Throughout his career, Shaw served the Church as a consultor to the Pontifical Council for Social Communications, a contributing editor of Our Sunday Visitor Newsweekly, and in a variety of roles at the U.S. Catholic Conference (later the U.S. Conference of Catholic Bishops). He authored more than 20 books, most recently Turning Points: How Thirteen Remarkable Men and Women Heard God’s Call and Responded to It, published in 2025 by Ignatius Press.
As a Columbia contributor, Shaw was a close observer of legislation concerning abortion, school choice, assisted suicide, and religious freedom, elucidating complex issues through a Catholic lens. His “Washington” column also addressed Church teaching on contraception, Church-state relations and the vocation of the laity, shedding light on significant events in the culture and in the Church, including Roe v. Wade, Pope John Paul II’s warning of a “culture of death” at World Youth Day in 1993, the AIDS crisis, and the collapse of Soviet communism.
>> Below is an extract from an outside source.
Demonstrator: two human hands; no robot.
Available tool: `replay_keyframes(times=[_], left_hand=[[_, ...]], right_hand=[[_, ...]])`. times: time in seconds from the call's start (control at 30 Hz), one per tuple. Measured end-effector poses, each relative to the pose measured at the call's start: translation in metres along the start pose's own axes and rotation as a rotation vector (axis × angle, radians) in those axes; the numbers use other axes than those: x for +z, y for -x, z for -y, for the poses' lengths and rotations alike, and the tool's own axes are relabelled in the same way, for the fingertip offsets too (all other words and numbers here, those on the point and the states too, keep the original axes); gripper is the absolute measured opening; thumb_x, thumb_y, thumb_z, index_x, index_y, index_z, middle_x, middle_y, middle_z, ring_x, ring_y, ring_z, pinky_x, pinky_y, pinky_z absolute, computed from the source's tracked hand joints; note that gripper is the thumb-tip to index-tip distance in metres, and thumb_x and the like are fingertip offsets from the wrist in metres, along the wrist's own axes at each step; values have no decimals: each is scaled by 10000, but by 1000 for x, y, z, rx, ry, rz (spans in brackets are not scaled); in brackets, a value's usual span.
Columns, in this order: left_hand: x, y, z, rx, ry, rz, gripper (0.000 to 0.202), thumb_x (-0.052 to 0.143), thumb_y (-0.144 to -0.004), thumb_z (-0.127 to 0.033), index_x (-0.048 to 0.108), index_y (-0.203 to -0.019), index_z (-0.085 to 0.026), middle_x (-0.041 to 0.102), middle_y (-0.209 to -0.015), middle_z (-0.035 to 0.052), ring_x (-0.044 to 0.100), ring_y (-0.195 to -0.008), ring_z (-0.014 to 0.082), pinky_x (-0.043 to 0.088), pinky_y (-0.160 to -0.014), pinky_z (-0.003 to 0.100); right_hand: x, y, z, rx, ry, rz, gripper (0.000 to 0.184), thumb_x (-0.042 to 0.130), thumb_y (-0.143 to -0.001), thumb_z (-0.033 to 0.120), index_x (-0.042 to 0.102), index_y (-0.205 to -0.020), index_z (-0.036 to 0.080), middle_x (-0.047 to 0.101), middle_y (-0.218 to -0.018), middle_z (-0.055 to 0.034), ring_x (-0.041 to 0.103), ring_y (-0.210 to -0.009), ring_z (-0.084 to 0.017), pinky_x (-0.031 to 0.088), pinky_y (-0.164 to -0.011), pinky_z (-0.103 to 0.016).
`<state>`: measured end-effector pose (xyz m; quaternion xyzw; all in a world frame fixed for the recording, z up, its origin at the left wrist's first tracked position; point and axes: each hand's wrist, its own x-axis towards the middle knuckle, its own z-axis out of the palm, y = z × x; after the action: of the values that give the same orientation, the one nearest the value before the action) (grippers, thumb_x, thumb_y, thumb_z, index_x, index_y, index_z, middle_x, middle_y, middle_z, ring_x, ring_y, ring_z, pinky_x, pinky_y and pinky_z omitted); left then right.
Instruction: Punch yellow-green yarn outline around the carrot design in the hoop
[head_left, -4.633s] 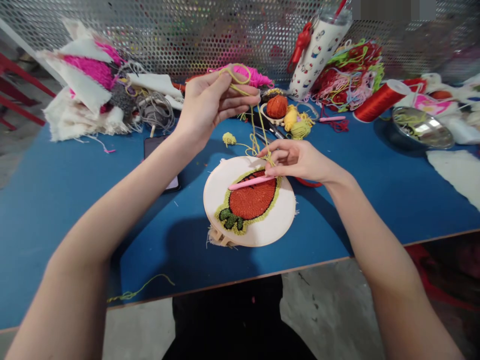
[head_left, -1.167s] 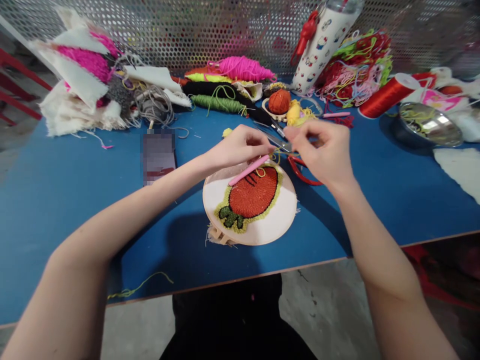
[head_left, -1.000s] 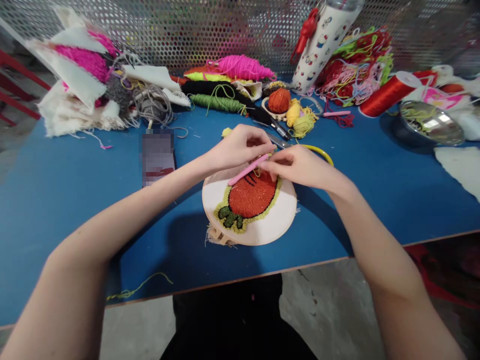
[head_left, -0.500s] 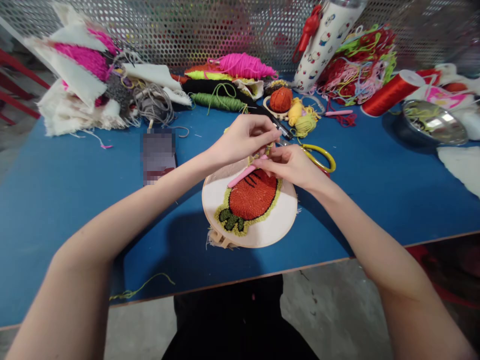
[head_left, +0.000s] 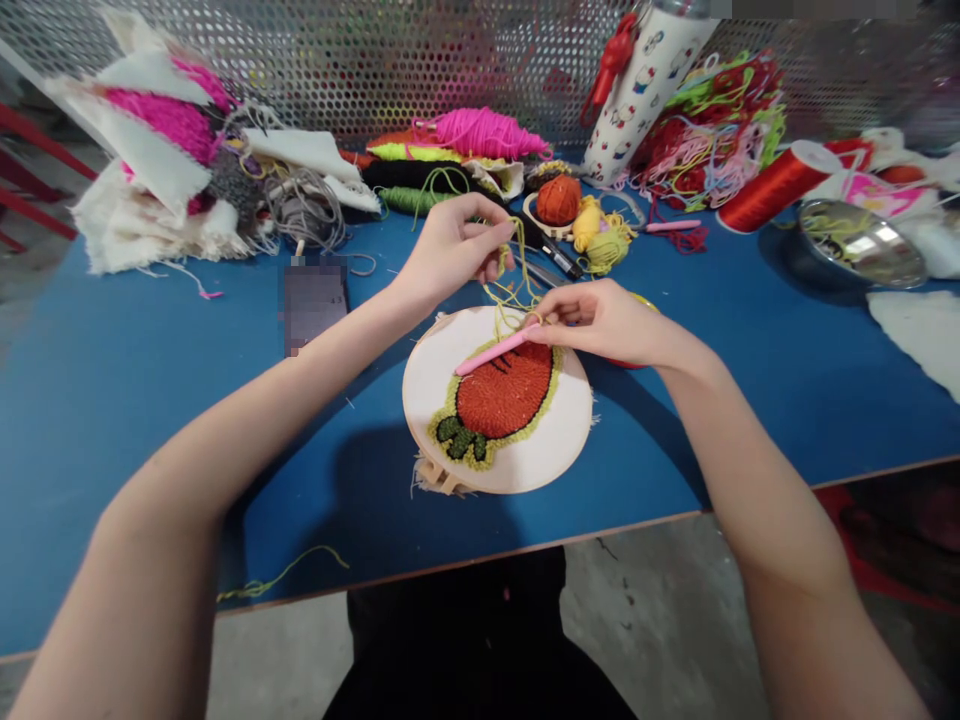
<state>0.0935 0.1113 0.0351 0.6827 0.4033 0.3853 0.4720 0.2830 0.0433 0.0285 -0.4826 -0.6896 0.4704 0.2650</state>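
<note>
Hands working yellow-green yarn over an embroidery hoop (head_left: pixel 442 385) on a blue table (head_left: pixel 150 400).

Fingers of the right hand (head_left: pixel 607 322) are pinching the far end of a pink punch needle (head_left: pixel 495 350), which is lying slanted across the top of the orange carrot design (head_left: pixel 502 390) stretched in the hoop near the table's front edge. The left hand (head_left: pixel 450 250) is hovering just beyond the hoop, its fingers curling closed around a strand of yellow-green yarn (head_left: pixel 517 275) that is looping down to the needle's held end. A blurred-out phone (head_left: pixel 313 300) is lying left of the hoop. Skeins of pink yarn (head_left: pixel 480 130), an orange yarn ball (head_left: pixel 557 198), a red thread spool (head_left: pixel 776 185), a metal bowl (head_left: pixel 859 250) and a patterned tumbler (head_left: pixel 645 85) are crowding the far side by a perforated metal screen (head_left: pixel 375 50).
</note>
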Motion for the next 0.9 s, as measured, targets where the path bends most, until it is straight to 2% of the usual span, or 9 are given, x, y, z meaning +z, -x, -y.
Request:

In the face of historic events, Shaw maintained a balance of realism and hope, rallying Knights to meet the next challenge. In his column for the April 1973 issue of Columbia, he wrote of the Supreme Court’s Roe decision earlier that year: “Far from closing off all avenues to abortion opponents, the Supreme Court’s ruling has presented them with a new and urgent agenda containing both short-term and long-term goals. The ruling was a tragedy. But it would be even more tragic if the pro-life movement now failed to accept the challenge thrown down by the court.”
In the July 2005 issue of Columbia, Shaw discussed Pope Benedict XVI’s warning about a “dictatorship of relativism” — a phrase that drew criticism from some in the media after the pope used it in an address to the College of Cardinals shortly before his election: “The central creed of relativism can be stated like this: No statement is absolutely true except one — the statement that no statement is absolutely true. That is what’s technically called a self-referential proposition. And self-referential propositions refute themselves.”
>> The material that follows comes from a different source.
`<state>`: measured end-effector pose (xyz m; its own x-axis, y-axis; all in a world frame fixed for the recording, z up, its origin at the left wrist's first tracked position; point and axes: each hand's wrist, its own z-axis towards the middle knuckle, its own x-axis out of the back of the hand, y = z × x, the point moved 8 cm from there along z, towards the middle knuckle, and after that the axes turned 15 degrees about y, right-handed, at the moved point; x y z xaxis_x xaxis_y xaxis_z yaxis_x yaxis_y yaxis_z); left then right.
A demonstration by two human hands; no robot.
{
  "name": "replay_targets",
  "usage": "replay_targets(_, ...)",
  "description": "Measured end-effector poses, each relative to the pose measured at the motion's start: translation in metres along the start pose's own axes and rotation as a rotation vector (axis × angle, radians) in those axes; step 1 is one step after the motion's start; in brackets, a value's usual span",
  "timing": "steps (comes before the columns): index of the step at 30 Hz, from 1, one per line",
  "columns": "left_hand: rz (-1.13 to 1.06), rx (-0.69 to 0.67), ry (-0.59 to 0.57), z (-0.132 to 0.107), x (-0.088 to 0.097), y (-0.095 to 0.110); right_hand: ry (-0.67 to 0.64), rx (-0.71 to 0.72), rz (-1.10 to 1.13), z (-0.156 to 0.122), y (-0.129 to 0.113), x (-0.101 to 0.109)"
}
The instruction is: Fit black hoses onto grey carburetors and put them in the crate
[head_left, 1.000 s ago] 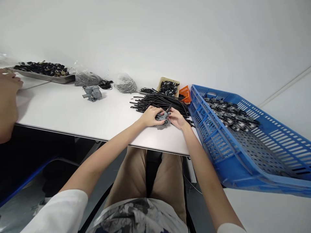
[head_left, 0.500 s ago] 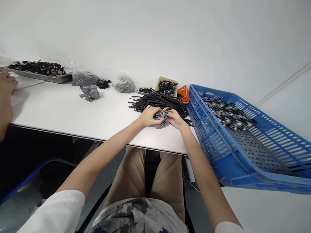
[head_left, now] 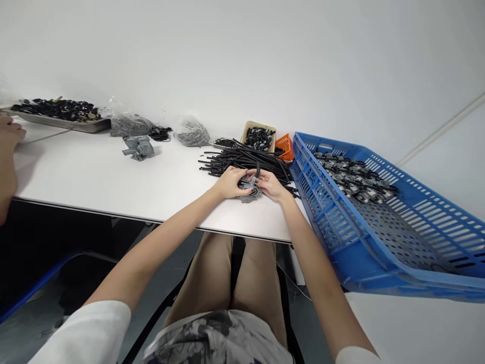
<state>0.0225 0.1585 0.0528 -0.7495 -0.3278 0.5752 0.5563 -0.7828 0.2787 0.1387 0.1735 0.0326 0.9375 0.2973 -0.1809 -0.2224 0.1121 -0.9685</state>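
Note:
Both my hands meet over a small grey metal part (head_left: 249,190) resting on the white table (head_left: 113,177) near its front edge. My left hand (head_left: 229,182) is closed round the part's left side. My right hand (head_left: 270,183) is closed on the part's right side, its fingers pinching a short black rubber tube (head_left: 258,171) that stands up from the part. Just behind my hands lies a pile of black tubes (head_left: 250,159).
A blue slatted crate (head_left: 379,227) at the right holds several grey parts (head_left: 356,177). Behind the tubes are a beige box of black rings (head_left: 259,135) and an orange basket (head_left: 286,145). A loose grey part (head_left: 138,147), bags and a metal tray (head_left: 56,117) lie left; another person's hand (head_left: 9,151) is at the far left.
My hands stayed on the grey part; the black tube in my right fingers now stands more upright on it. The view shifted slightly.

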Motion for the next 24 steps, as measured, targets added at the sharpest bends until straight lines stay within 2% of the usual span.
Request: replay_targets(24,0.005,-0.024,0.007,-0.0003,0.0019,-0.0011,0.041,0.018,-0.009,0.0006,0.0009,0.0055)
As director of the Knights’ Office of Public Information, Shaw provided a variety of special services to the Supreme Council and served as the Order’s spokesman in Washington. Projects during his tenure included co-editing Anti-Catholicism in the Media: An Examination of Whether Elite News Organizations Are Biased Against the Church, which presented the findings of a 1991 study conducted by the Center for Media and Public Affairs and commissioned by the Knights of Columbus. He also authored an Evangelium Vitae study guide published by the Catholic Information Service following Pope John Paul II’s 1995 encyclical.
In his tribute to Past Supreme Knight Virgil Dechant, published in Our Sunday Visitor in 2020 and reprinted in Columbia, Shaw evaluated the new decade with characteristic frankness: “Columbus sometimes sailed on rough seas. As the secular environment becomes increasingly hostile, the Knights may be doing the same.”
Shaw was predeceased by his wife, Carmen Shaw, who died in 2022. They had been married since 1958 and had five children, 10 grandchildren and two great-grandchildren.